Task item: Show the lines below that contain the string "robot".

━━━━━━━━

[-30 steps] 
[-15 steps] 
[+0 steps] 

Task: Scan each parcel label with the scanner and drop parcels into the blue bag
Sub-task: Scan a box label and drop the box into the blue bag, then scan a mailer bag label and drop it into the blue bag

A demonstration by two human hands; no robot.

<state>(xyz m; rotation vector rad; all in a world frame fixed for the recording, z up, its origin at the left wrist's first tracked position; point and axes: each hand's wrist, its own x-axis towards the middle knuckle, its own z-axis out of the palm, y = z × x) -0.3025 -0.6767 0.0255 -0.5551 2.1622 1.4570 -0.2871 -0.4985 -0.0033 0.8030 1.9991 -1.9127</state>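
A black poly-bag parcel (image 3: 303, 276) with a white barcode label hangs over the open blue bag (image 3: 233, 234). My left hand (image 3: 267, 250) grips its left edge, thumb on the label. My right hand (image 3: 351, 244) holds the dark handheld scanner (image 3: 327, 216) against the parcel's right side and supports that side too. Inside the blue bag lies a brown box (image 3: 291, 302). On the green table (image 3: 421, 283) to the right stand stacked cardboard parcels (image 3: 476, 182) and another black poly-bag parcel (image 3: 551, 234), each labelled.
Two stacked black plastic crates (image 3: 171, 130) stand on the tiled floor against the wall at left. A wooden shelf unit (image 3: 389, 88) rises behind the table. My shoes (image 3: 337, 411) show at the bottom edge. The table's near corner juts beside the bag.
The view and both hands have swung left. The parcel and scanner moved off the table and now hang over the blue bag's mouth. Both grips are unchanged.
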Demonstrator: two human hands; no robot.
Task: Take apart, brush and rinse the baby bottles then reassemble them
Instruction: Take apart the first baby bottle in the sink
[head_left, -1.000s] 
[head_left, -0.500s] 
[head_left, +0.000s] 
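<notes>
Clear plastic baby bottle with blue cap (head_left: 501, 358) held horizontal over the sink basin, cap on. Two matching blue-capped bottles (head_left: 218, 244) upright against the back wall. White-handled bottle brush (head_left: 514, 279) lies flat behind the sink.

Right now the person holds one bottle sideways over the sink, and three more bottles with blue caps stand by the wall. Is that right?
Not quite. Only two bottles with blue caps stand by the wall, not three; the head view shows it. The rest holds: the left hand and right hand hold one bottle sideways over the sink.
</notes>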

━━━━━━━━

Written solution:
A demonstration by two human hands; no robot.
Demonstrator: two human hands; no robot.

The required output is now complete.